Reproduce the records below in full and word for word, excluding pictures.

Records from a dataset =
-----
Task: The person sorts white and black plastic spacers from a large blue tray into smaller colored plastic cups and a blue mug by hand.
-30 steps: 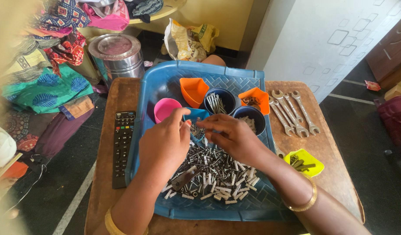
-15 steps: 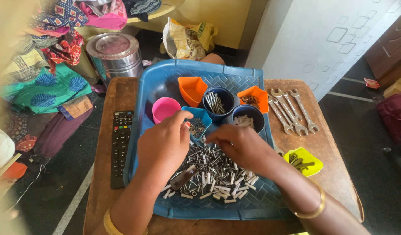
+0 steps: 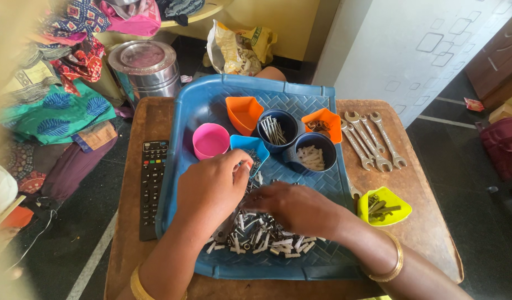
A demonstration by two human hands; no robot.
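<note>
Both hands have dropped from the small blue cup (image 3: 250,148) onto the heap of screws and plugs (image 3: 261,233) in the blue tray (image 3: 203,105): the right hand (image 3: 292,208) lies flat, its grip hidden; the left hand (image 3: 211,186) pinches something tiny, sorting apparently ongoing.
</note>
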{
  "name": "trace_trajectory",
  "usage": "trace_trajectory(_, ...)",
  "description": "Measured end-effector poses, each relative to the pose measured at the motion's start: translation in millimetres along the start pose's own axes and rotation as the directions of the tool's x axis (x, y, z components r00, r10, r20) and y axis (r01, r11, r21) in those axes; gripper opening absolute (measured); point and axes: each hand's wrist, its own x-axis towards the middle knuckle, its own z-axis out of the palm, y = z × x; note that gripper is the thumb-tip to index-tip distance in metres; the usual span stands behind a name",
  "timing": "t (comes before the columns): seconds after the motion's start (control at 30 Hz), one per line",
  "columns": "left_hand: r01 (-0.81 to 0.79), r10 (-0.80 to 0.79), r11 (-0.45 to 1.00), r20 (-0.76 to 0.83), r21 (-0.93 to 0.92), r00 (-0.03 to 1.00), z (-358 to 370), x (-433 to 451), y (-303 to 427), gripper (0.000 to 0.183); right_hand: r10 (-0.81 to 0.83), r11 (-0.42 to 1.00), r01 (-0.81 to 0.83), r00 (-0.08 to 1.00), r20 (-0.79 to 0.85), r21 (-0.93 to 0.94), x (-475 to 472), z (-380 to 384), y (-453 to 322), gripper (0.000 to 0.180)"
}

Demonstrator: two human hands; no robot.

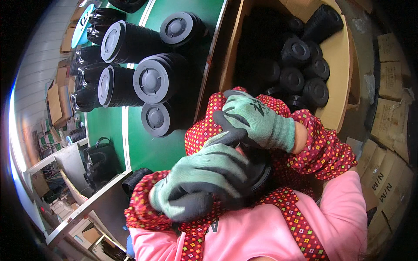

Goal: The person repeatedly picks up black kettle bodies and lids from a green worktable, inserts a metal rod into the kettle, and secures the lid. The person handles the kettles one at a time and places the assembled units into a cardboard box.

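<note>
My left hand (199,179), in a green knitted glove with a dark coated palm, curls over a round black plastic piece (263,174) held close to my lap. Part of its ribbed or stacked rim shows; the rest is covered by the hand and lost in shadow. Just above it, my right hand (258,120), gloved the same way, has its fingers bent and meeting the left fingertips. Whether the right fingers also grip something is hidden. Both forearms wear red patterned sleeve covers over pink sleeves.
Left of me, a green-topped table (153,148) bears several black stacks with grey round discs (151,80) on their ends. To the right, a large open cardboard box (329,81) contains several black round stacks (294,78). Cartons (388,124) are piled at the far right.
</note>
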Motion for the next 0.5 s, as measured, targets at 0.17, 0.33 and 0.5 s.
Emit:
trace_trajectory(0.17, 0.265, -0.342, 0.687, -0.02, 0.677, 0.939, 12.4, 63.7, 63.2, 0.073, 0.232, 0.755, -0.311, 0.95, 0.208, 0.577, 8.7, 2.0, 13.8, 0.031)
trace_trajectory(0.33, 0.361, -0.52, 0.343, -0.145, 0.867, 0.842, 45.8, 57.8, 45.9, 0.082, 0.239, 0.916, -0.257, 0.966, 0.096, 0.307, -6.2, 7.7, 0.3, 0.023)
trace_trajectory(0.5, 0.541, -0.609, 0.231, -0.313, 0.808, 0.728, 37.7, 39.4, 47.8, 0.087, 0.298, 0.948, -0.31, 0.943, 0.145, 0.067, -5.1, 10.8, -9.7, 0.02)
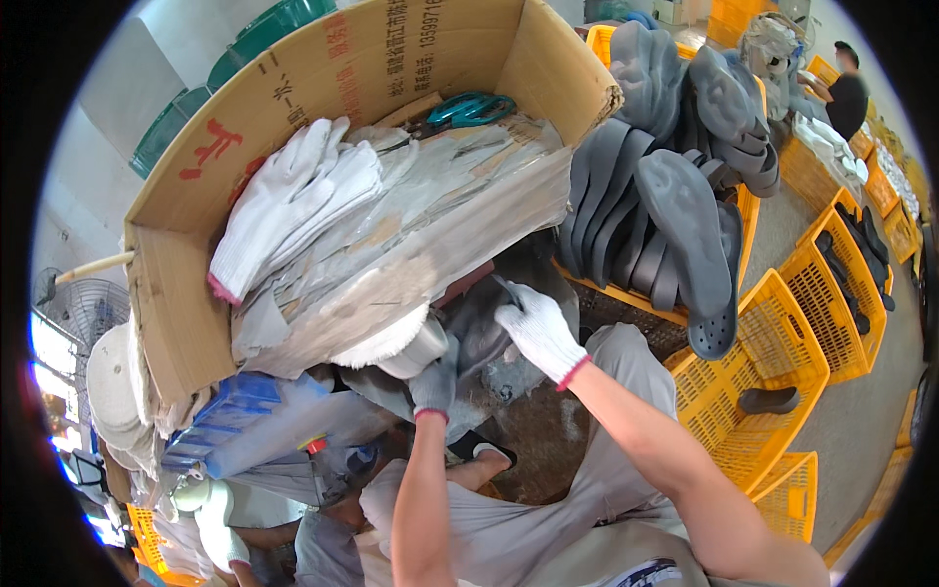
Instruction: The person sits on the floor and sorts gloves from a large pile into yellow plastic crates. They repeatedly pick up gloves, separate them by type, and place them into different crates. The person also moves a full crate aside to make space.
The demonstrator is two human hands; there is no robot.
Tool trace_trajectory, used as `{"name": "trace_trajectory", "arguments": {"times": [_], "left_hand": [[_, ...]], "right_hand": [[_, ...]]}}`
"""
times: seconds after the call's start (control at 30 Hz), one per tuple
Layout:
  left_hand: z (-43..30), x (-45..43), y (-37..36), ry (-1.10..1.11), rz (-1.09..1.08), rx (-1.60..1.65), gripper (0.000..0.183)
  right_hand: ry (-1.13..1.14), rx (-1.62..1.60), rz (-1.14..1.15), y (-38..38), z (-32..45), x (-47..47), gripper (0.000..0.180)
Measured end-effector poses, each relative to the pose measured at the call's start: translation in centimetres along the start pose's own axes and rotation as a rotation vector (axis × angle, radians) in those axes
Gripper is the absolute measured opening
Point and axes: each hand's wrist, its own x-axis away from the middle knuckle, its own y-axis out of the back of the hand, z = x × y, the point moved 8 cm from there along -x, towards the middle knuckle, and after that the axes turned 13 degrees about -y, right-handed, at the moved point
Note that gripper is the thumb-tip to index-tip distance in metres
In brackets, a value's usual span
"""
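My left hand [433, 385], in a soiled knit glove, is closed around a pale grey moulded shoe [414, 348] beside the rim of a white fluffy buffing wheel [385, 334]. To its right my right hand [539, 326], in a whiter glove, pinches a thin dark object by its edge; what it is cannot be told. Between the hands lies a dark grey moulded piece [477, 323], partly hidden by them. Above the wheel stands an open cardboard box [176, 293] with white knit gloves [293, 198] and teal-handled scissors [469, 111] on its torn, dusty lining.
Grey moulded clogs [682, 227] are heaped in a yellow crate at the right, beside more yellow crates [748, 381]. At lower left are another person's gloved hand [220, 524] and a blue bin [227, 418]. A fan [88, 312] and stacked buffing discs [117, 381] stand left. A person [843, 92] is at upper right.
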Motion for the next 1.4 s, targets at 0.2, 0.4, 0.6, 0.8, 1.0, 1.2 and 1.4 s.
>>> {"name": "trace_trajectory", "arguments": {"times": [0.2,0.4,0.6,0.8,1.0,1.2,1.4], "left_hand": [[-2.5,4.3,-3.5,0.345,-0.174,1.645,0.048],[-4.7,0.9,-2.7,0.432,-0.128,0.904,0.058],[7.0,3.7,-3.4,0.142,-0.147,1.125,0.045],[-11.0,6.8,-3.9,0.543,0.063,2.344,0.068],[3.1,4.3,-5.3,0.333,-0.344,1.976,0.052],[-3.6,1.3,-5.0,0.108,-0.472,2.310,0.048],[1.5,1.3,-6.3,0.028,-0.332,1.960,0.043]], "right_hand": [[0.237,0.353,0.001,-5.3,1.2,5.1,0.069],[0.810,1.011,0.008,-2.5,-2.9,12.6,0.068],[0.226,0.621,0.050,-13.2,-0.7,9.9,0.056],[0.635,0.640,-0.009,-4.3,-0.5,19.2,0.062],[0.517,0.585,0.076,-12.6,1.8,12.2,0.061],[0.502,0.585,-0.105,-11.4,1.0,7.5,0.061],[0.234,0.686,0.323,-11.2,1.1,9.9,0.071]]}}
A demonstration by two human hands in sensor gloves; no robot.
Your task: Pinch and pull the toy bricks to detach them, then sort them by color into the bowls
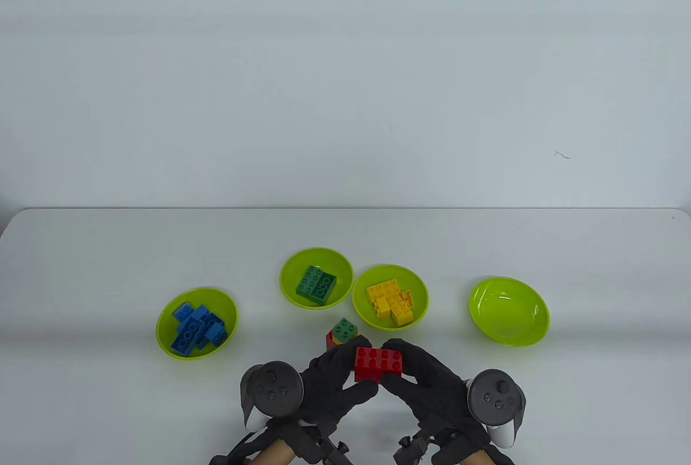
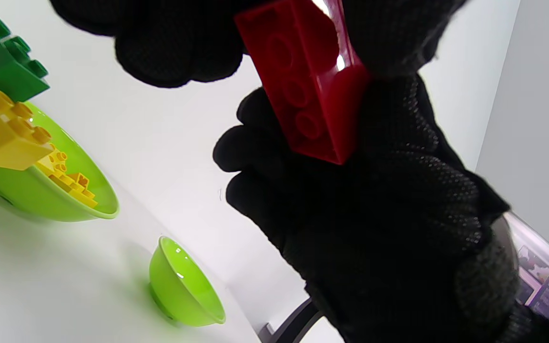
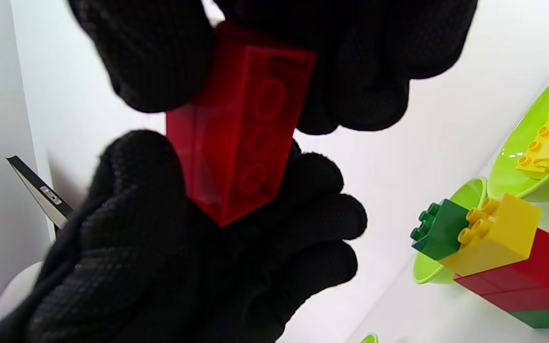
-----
Exercise response =
Task: The person sorts white and black plastic spacers from a large blue tray into smaller colored plastic cups and a blue mug by hand.
-30 steps: 
-15 steps: 
+0 steps: 
A demonstration by two human hands; no robot.
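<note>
Both hands have dropped from the small blue cup (image 3: 250,148) onto the heap of screws and plugs (image 3: 261,233) in the blue tray (image 3: 203,105): the right hand (image 3: 292,208) lies flat, its grip hidden; the left hand (image 3: 211,186) pinches something tiny, sorting apparently ongoing.
</note>
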{
  "name": "trace_trajectory",
  "usage": "trace_trajectory(_, ...)",
  "description": "Measured end-effector poses, each relative to the pose measured at the motion's start: translation in millimetres along the start pose's own axes and rotation as the directions of the tool's x axis (x, y, z components r00, r10, r20) and y axis (r01, r11, r21) in those axes; gripper opening absolute (measured); point and axes: each hand's wrist, its own x-axis towards the middle knuckle, its own z-axis out of the palm, y = z × x; note that gripper is the thumb-tip to index-tip distance in metres; the usual span stands behind a name",
  "timing": "t (comes before the columns): seconds after the motion's start (control at 30 Hz), one per line",
  "columns": "left_hand: r01 (-0.81 to 0.79), r10 (-0.80 to 0.79), r11 (-0.45 to 1.00), r20 (-0.76 to 0.83), r21 (-0.93 to 0.92), r00 (-0.03 to 1.00), z (-358 to 370), x (-433 to 451), y (-303 to 427), gripper (0.000 to 0.183); right_hand: r10 (-0.81 to 0.83), r11 (-0.42 to 1.00), r01 (-0.81 to 0.83), r00 (-0.08 to 1.00), r20 (-0.79 to 0.85), r21 (-0.93 to 0.94), x (-475 to 472), z (-380 to 384), y (-453 to 322), gripper (0.000 to 0.180)"
}

Demonstrator: two human hands; no robot.


Goal: The person repeatedly picks up black kettle bodies and lids from a green worktable, inserts a metal rod into the kettle, and secures the lid. The person handles the kettles one at a time and places the assembled units into a cardboard box.

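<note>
My left hand (199,179), in a green knitted glove with a dark coated palm, curls over a round black plastic piece (263,174) held close to my lap. Part of its ribbed or stacked rim shows; the rest is covered by the hand and lost in shadow. Just above it, my right hand (258,120), gloved the same way, has its fingers bent and meeting the left fingertips. Whether the right fingers also grip something is hidden. Both forearms wear red patterned sleeve covers over pink sleeves.
Left of me, a green-topped table (153,148) bears several black stacks with grey round discs (151,80) on their ends. To the right, a large open cardboard box (329,81) contains several black round stacks (294,78). Cartons (388,124) are piled at the far right.
</note>
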Motion for the next 0.5 s, as measured, targets at 0.17, 0.33 and 0.5 s.
Emit:
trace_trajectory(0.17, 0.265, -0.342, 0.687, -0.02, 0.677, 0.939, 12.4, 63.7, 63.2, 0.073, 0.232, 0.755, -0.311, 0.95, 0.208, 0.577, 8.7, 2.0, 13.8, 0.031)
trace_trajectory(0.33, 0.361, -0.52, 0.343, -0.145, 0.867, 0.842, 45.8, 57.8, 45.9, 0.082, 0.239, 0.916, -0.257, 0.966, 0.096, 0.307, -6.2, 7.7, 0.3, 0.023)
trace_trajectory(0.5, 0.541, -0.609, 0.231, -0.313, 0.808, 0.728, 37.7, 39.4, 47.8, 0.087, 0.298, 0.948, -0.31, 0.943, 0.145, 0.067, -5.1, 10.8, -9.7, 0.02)
Instruction: The person sits on the floor and sorts gloves from a large pile into yellow plastic crates. They repeatedly pick up gloves, separate them by type, and place them into different crates. The person also moves a full crate aside to make space.
The demonstrator is two human hands; there is no robot.
Tool trace_trajectory, used as `{"name": "trace_trajectory", "arguments": {"times": [_], "left_hand": [[_, ...]], "right_hand": [[_, ...]]}}`
"""
times: seconds after the call's start (control at 30 Hz), one per tuple
Layout:
  left_hand: z (-43..30), x (-45..43), y (-37..36), ry (-1.10..1.11), rz (-1.09..1.08), rx (-1.60..1.65), gripper (0.000..0.183)
  right_hand: ry (-1.13..1.14), rx (-1.62..1.60), rz (-1.14..1.15), y (-38..38), z (-32..45), x (-47..47), gripper (0.000..0.180)
Measured end-effector poses, each relative to the pose measured at the call's start: translation in centimetres along the start pose's own axes and rotation as a rotation vector (axis × angle, radians) in those axes
Gripper is the absolute measured opening
Point and axes: each hand's wrist, its own x-axis away from the middle knuckle, its own y-axis out of the back of the hand, z = x × y, the point moved 8 cm from there along -x, towards the middle knuckle, and after that the axes turned 13 degrees about -y, right-handed, at the moved point
Note that gripper is the thumb-tip to index-tip distance in metres
In brackets, a value's usual span
"""
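My left hand [433, 385], in a soiled knit glove, is closed around a pale grey moulded shoe [414, 348] beside the rim of a white fluffy buffing wheel [385, 334]. To its right my right hand [539, 326], in a whiter glove, pinches a thin dark object by its edge; what it is cannot be told. Between the hands lies a dark grey moulded piece [477, 323], partly hidden by them. Above the wheel stands an open cardboard box [176, 293] with white knit gloves [293, 198] and teal-handled scissors [469, 111] on its torn, dusty lining.
Grey moulded clogs [682, 227] are heaped in a yellow crate at the right, beside more yellow crates [748, 381]. At lower left are another person's gloved hand [220, 524] and a blue bin [227, 418]. A fan [88, 312] and stacked buffing discs [117, 381] stand left. A person [843, 92] is at upper right.
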Motion for the next 1.4 s, targets at 0.2, 0.4, 0.6, 0.8, 1.0, 1.2 and 1.4 s.
>>> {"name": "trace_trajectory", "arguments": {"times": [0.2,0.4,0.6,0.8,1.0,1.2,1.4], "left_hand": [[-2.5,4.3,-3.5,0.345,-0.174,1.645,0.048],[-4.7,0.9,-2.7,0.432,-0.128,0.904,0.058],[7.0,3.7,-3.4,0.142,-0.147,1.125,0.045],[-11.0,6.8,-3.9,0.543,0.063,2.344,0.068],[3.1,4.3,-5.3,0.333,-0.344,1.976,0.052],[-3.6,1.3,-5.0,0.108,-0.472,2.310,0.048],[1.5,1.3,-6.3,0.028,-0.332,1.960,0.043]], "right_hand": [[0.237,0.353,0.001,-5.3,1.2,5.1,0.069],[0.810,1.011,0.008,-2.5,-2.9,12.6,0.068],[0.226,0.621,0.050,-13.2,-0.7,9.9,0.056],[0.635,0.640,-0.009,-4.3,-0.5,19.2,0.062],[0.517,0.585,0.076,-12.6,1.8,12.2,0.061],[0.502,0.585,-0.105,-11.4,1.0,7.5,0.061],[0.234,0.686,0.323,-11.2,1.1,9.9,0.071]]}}
A demonstration by two human hands in sensor gloves; no robot.
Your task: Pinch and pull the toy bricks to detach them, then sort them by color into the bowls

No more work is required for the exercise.